Hitchcock: Ognuno ha il suo Passeggero Oscuro

VOTO: 3.5
Non un documentario, non solamente un dietro le quinte della realizzazione di uno dei più grandi film di tutti i tempi e – secondo molti – del capolavoro del ‘Maestro del Brivido’, ma qualcosa di più. In ogni senso. Un esordio davvero pregevole questo del documentarista (ma anche musicista, giornalista, sceneggiatore, anche per Spielberg – The Terminal – tra gli altri…) Sacha Gervasi che, da amante del personaggio in questione, sceglie il tono giusto e una chiave di (ri)lettura che renderà la storia particolarmente gradita per il pubblico.
Raccontare il “nostro piccolo film” diventa così l’occasione per parlare degli aspetti più nascosti di Hitchcock, quelli più oscuri – le sue ossessioni e manie, anche nascoste – come quelli più divertenti, ma soprattutto quelli più quotidiani e privati. Su tutti il rapporto con la moglie Alma. Suo ex capo, sua collaboratrice, co-sceneggiatrice e – fondamentalmente – sostegno della sua vita e della sua carriera.
Una presenza costante nel film è anche Ed Gein, serial killer conclamato (e ispiratore dei vari Hannibal cinematografici) che vediamo spesso interagire con il nostro Alfred in un rapporto che ricorda molto quello del Dexter televisivo col padre (anche se potremmo parlare di Dark Passenger anche per Hitchcock) e che sottolinea i tanti paralleli tra ossessioni e ossessivi, ivi compreso Anthony Perkins, e che rimanda fortemente al piacere voyeuristico del regista, dell’uomo, del filmmaker fedele solo alla visione resa dalla macchina da presa.
Le licenze sono quindi molte, ma deve essere chiara la premessa: non si tratta di un documentario né di una biografia. E’ la storia di una crisi e di una coppia. Forse nemmeno in quest’ordine. La crisi (successiva al successo di Intrigo Internazionale) di un uomo di 60 anni esaltato da tutti, ma piano scivolato nell’abitudine e dato per scontato, quando non per scavalcato; un uomo alla ricerca di nuove sfide e di nuovi rischi, per sentirsi libero. Una coppia che mette al centro una figura femminile che ritroveremo in qualche nomination tra qualche settimana, grazie anche a una maestosa e affascinante Helen Mirren, capace di mettere in secondo piano l’Hopkins nascosto sotto al trucco di Hitch (un fissità certo necessaria, ma a tratti forse un po’ troppo ‘spontanea’) e la splendida Johansson, più che discreta nei panni di Janet Leigh, soprattutto lontano dal set.

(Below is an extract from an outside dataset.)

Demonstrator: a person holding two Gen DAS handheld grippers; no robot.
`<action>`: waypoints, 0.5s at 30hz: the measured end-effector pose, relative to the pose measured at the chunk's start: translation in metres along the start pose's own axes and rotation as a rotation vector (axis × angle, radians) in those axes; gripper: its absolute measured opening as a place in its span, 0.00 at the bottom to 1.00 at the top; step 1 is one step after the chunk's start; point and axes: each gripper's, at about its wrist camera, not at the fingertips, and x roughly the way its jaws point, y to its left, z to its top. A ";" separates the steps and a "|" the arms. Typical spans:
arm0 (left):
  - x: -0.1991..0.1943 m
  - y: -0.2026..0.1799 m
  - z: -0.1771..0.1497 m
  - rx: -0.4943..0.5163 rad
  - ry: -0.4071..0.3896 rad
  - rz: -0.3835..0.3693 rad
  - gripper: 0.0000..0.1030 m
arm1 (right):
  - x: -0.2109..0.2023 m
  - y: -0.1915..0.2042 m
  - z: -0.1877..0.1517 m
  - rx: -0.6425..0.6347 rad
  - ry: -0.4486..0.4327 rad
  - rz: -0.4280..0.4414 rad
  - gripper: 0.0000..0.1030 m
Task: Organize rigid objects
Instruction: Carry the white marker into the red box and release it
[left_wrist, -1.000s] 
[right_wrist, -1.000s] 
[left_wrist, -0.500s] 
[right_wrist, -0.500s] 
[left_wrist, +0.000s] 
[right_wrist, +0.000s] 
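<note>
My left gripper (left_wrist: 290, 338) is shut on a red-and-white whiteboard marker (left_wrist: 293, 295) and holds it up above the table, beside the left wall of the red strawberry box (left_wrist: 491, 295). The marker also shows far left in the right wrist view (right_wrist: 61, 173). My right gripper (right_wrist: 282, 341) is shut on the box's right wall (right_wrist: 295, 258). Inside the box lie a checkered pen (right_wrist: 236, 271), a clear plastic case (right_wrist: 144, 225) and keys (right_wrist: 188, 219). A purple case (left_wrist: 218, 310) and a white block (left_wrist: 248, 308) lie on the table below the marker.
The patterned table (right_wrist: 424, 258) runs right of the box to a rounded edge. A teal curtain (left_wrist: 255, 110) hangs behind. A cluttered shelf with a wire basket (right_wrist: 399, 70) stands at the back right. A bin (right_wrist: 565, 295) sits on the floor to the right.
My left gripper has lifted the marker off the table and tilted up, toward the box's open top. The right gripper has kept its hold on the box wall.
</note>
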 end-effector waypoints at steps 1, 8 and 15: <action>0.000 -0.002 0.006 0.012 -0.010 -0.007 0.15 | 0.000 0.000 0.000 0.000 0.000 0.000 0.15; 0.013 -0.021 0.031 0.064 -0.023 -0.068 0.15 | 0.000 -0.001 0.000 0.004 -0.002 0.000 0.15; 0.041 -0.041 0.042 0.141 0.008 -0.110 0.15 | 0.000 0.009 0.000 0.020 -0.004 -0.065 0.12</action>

Per il resto, tanto divertimento, registico soprattutto. Nelle rivelazioni di una personalità complessa, nelle gag ripetute e nascoste dall’icona che già all’epoca sovrastava la persona, nel gioco continuato con le immagini che ancora oggi abbiamo di Lui e del suo cinema (si vedano i tanti profili, le sue ‘ombre cinesi’ e l’ispirazione finale per il prossimo film).